Durmadan değişimden dem verenleri, değişemeyenler olarak bilirdik. Yazık ki, ilerici aydınlarla muhafazakâr kitleler yer değiştirdi gibi görünüyor. Yanılıyorlar. Değişemezler diyemem, ama bu kadarı da fazla artık. Onların değişimden anladığı, bir takım uluslar arası kuruluşların teklif, öneri ve isteklerini yerine getirmeye çalışmaktan ibarettir. Şu anayasa değişimlerinin, değişim macerası bir hikaye edilse de, kimler tarafından nasıl yazıldığı, -yada dayatıldığı- bir ortaya çıksa da, anlasak beylerin nasıl değişimci olduklarını. Artık, değişim, değişim dedikçe değişememek nasıldır anlayacaklar. Hele değişimi anladıklarında, -değişememeyi- fikr ettiklerinde fakat, iş işten geçmiş olacak.

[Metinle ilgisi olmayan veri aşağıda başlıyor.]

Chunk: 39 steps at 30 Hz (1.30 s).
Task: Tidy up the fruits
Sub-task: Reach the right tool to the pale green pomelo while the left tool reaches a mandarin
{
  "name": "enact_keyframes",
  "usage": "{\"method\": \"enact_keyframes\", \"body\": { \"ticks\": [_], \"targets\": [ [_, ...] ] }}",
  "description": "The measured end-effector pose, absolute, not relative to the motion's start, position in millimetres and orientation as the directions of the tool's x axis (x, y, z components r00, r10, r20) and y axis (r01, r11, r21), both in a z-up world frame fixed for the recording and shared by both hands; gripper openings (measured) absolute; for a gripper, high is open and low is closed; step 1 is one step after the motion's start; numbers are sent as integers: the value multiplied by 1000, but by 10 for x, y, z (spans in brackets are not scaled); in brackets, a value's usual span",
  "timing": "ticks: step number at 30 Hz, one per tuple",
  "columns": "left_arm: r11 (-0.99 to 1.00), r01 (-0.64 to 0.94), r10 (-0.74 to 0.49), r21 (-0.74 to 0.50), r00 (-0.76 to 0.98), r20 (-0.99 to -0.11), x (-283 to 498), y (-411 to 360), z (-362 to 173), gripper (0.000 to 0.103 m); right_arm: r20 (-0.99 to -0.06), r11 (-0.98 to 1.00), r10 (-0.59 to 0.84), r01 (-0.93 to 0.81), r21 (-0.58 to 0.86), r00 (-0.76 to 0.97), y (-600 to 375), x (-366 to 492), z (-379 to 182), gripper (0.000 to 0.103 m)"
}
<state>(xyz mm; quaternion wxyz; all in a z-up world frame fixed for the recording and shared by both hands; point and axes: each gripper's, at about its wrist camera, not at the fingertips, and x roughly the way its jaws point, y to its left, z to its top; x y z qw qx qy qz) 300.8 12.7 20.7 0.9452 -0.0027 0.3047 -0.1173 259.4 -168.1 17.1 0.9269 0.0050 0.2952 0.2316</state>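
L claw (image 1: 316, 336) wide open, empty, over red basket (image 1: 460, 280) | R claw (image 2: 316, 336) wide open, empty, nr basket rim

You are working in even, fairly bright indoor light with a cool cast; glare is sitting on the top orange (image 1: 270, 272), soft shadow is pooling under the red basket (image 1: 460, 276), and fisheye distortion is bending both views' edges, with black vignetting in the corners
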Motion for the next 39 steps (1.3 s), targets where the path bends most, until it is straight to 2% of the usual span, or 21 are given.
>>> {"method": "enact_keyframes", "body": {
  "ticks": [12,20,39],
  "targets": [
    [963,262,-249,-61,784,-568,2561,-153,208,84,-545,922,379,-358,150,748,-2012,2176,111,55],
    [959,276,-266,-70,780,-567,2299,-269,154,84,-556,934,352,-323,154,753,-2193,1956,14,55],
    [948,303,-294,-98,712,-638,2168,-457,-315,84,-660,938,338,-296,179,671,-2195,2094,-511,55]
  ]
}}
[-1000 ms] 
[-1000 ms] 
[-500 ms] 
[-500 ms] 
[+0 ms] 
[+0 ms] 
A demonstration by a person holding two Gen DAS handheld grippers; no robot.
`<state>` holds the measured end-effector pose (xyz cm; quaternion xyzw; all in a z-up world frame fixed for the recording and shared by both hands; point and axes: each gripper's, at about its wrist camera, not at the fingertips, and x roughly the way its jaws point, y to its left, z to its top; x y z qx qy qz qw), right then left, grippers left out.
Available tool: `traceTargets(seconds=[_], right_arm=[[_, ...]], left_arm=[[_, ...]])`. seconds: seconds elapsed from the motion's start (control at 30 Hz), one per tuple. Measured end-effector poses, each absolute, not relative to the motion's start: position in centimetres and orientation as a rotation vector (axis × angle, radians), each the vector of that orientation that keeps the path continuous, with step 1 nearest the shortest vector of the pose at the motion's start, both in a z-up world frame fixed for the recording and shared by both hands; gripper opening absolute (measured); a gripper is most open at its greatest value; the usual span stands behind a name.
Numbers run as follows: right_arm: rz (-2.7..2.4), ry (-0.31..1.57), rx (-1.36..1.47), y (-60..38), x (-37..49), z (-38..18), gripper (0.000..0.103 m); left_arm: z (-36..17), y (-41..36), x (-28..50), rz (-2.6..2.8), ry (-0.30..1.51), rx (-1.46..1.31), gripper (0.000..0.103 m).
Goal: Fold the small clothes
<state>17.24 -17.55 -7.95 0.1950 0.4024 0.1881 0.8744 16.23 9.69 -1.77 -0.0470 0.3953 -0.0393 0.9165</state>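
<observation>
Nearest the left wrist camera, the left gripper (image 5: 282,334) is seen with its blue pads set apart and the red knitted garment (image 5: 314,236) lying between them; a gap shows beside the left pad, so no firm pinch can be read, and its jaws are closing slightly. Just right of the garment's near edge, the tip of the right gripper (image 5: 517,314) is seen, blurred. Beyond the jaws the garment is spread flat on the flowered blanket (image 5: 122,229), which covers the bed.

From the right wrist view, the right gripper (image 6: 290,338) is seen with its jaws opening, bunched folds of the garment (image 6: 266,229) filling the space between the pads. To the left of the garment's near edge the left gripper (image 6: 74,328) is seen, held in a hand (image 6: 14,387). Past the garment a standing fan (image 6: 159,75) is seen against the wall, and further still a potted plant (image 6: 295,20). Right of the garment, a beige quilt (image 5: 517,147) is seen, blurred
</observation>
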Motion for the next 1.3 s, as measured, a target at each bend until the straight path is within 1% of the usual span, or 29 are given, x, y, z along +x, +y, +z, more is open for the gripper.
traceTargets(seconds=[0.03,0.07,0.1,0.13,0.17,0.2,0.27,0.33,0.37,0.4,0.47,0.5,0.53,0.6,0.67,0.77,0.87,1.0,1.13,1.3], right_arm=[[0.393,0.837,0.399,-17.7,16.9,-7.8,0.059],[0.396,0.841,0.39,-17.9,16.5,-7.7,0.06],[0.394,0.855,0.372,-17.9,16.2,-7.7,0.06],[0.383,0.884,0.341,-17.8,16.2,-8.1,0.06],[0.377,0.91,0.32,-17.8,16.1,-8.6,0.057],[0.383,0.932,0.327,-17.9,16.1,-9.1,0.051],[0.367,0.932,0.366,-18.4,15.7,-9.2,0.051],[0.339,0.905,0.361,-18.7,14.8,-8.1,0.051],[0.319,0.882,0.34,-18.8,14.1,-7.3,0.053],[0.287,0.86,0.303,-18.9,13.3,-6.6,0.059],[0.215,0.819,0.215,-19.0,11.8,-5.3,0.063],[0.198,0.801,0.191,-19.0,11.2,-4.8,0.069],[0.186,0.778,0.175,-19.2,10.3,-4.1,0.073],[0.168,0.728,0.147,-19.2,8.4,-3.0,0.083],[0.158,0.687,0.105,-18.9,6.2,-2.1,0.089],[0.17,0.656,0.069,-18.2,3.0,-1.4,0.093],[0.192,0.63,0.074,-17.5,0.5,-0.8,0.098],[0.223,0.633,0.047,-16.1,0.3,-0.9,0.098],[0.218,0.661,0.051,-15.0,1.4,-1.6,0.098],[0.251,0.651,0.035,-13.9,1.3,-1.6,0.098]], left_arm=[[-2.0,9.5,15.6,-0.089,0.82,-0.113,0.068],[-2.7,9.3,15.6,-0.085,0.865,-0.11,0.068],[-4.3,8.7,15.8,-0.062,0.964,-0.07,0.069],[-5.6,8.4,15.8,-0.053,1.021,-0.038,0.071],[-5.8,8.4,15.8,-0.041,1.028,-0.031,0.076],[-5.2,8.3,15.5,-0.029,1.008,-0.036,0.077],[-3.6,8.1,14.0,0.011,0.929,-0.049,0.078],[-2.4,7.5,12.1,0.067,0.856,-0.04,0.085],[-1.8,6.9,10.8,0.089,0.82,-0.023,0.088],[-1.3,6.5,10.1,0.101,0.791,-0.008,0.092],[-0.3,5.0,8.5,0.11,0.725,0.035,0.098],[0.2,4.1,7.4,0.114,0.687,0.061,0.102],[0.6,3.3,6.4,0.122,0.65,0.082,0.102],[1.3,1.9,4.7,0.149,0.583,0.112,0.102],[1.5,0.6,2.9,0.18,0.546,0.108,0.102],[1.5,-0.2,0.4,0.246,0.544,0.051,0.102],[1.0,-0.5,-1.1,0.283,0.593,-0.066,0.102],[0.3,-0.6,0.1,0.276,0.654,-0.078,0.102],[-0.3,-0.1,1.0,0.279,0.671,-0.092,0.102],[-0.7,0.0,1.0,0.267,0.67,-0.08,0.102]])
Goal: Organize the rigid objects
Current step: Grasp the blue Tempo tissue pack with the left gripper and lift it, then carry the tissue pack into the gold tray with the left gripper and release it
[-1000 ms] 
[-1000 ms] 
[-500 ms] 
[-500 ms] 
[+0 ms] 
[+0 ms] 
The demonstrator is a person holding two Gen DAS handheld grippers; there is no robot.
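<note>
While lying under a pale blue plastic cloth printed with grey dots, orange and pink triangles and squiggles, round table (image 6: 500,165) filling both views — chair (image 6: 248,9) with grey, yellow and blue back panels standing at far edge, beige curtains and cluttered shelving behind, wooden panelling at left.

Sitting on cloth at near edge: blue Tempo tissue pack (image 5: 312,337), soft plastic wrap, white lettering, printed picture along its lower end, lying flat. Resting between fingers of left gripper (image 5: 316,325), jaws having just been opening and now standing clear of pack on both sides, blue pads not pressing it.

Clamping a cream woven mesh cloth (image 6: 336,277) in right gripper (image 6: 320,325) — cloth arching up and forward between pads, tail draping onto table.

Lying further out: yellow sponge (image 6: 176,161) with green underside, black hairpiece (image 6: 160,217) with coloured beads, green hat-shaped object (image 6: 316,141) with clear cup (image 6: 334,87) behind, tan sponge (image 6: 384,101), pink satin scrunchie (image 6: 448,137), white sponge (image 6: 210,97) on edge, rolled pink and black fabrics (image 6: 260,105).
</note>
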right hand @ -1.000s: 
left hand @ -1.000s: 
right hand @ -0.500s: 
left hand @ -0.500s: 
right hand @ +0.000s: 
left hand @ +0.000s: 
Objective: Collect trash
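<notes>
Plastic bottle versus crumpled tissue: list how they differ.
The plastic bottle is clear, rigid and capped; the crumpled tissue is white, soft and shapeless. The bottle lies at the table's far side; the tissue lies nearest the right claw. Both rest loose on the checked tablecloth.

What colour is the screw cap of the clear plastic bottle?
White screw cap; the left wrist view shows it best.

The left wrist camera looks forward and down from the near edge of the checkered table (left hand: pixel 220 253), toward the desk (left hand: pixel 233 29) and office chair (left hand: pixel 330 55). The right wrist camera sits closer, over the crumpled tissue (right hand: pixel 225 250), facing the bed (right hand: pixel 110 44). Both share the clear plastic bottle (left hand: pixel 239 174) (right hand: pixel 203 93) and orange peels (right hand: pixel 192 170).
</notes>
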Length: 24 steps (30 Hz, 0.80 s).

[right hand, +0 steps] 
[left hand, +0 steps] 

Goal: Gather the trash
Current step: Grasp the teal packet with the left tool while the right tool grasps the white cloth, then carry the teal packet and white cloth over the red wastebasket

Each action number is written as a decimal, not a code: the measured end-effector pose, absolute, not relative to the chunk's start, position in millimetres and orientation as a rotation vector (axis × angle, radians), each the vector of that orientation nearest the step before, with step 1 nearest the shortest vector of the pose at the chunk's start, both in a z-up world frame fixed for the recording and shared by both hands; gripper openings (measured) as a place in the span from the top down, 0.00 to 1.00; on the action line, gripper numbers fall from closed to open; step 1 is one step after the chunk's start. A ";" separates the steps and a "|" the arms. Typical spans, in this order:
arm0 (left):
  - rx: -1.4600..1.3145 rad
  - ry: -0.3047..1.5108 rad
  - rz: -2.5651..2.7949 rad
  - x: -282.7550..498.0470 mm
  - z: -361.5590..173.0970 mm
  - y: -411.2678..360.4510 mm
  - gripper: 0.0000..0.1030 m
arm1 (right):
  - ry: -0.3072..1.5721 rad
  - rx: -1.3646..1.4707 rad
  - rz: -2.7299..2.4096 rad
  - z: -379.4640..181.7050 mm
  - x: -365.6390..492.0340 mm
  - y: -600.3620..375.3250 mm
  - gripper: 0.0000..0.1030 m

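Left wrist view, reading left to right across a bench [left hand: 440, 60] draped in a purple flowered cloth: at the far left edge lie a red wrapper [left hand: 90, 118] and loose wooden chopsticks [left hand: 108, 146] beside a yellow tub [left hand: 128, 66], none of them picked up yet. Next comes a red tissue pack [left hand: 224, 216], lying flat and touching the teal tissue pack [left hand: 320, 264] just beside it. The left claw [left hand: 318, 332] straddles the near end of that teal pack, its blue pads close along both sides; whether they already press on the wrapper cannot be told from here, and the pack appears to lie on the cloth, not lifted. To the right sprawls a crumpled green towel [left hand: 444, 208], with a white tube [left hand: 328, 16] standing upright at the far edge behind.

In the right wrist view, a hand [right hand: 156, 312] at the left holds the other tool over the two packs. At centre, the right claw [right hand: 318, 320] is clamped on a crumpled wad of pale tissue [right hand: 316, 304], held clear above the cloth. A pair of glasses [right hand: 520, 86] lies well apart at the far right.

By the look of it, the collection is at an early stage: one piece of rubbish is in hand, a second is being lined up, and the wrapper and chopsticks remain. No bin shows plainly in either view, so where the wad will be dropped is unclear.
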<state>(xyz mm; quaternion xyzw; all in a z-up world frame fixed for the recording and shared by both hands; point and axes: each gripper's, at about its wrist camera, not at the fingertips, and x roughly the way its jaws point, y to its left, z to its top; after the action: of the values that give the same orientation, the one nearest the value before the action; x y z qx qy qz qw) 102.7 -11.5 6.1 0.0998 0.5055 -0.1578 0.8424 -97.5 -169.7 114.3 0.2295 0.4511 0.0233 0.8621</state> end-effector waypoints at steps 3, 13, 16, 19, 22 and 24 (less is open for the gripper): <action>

 Değişim; ilmin, aklın, asrın gereği olması gerekenlerin yapılması, inanılması, hayata geçirilmesinden ibarettir. Değişim de; demokrasi, hürriyet, insan hakları... gibi putlaştırdıklarımızdan olmasın sakın.

Hallac-ı Mansurlar, Nesimiler, Pir Sultan Abdallar, Galileler, Atatürkler… değişim denilince hatırlanan isimlerdir. Siz ey değişimciler, adı geçen devrimcilerin değiştirdiklerine, dünyaya yeni getirdiklerine nasıl ve ne gibi bir inançlarınız -kabulleriniz- olduğunu da anlatır mısınız.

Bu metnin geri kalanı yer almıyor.